Monday, June 1, 2009
What do you typically think of on a Monday morning? “Oh, no, back to the rat race.” Does life seem a lot like you are a hamster running on a wheel and getting nowhere? Does life seem like a big to do list for you? Or are you enjoying your life and living each day with purpose?
Today, being June 1, is a good day to start fresh and do some attitude checks. This morning, as I read Psalm 5, verse 3 jumped out at me.
“Listen to my voice in the morning, Lord. Each morning I bring my requests to you and wait expectantly.”

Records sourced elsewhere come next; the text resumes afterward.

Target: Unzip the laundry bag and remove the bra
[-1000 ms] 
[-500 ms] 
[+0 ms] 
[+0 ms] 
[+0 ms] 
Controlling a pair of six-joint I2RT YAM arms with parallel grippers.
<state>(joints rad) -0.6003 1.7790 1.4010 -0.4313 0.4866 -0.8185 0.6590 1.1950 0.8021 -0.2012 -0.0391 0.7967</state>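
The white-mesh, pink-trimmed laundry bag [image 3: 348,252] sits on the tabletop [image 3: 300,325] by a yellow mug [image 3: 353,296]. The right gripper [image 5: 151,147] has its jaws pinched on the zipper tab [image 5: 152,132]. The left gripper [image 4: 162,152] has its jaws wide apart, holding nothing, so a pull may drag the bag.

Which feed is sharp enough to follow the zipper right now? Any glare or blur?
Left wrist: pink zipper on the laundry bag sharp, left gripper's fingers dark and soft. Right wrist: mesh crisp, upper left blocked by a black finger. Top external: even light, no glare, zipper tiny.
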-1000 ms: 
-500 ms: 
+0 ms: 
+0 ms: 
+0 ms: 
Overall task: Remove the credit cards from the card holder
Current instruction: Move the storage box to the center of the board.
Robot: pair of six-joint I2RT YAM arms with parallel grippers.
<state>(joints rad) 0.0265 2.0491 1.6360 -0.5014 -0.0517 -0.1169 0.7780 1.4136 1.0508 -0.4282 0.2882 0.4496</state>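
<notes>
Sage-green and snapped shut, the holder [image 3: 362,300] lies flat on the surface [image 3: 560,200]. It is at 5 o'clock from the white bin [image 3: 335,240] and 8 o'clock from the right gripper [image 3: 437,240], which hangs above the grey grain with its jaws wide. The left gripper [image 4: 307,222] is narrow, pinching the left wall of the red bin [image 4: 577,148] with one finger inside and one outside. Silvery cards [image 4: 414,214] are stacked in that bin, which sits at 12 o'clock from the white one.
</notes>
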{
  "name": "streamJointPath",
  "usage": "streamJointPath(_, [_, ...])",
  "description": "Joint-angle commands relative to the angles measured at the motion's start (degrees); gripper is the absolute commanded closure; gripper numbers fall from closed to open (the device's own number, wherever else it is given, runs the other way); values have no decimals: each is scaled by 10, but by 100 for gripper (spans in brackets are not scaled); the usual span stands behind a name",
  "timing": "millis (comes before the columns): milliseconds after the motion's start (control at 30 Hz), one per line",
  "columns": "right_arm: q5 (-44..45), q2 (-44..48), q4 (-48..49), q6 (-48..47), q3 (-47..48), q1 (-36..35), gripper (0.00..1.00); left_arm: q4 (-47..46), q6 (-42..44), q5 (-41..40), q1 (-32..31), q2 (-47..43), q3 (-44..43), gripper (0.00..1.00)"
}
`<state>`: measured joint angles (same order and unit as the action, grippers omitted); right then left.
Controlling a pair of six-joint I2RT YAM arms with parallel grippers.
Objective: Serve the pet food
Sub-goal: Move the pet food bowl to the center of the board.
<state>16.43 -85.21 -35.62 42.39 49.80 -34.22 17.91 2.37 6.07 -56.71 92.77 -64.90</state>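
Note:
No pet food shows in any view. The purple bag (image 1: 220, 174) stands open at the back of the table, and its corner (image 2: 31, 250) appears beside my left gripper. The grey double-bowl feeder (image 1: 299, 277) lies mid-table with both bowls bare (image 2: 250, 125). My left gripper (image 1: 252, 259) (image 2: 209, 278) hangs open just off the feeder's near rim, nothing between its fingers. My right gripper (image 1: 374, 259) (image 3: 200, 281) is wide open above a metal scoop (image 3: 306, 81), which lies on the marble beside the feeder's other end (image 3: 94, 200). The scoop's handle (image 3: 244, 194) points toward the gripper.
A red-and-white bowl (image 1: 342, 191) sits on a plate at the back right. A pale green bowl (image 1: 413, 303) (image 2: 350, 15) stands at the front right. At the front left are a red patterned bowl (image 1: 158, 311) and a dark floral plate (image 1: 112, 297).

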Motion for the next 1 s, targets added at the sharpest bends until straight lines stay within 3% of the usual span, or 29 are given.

Several things spoke to me here. “Each morning”. I can’t say I consistently come to Him at the beginning of my day. Sometimes I am just not feeling very awake at 5:30 AM. But it is something I want to do. Where do I get the idea that I am too busy to linger a little in the morning with my Bible and a cup of coffee? The dishes or the office paperwork aren’t that urgent that I have to start them at the crack of dawn. Sometimes it is easy to let doing FOR God get in the way of spending time WITH God.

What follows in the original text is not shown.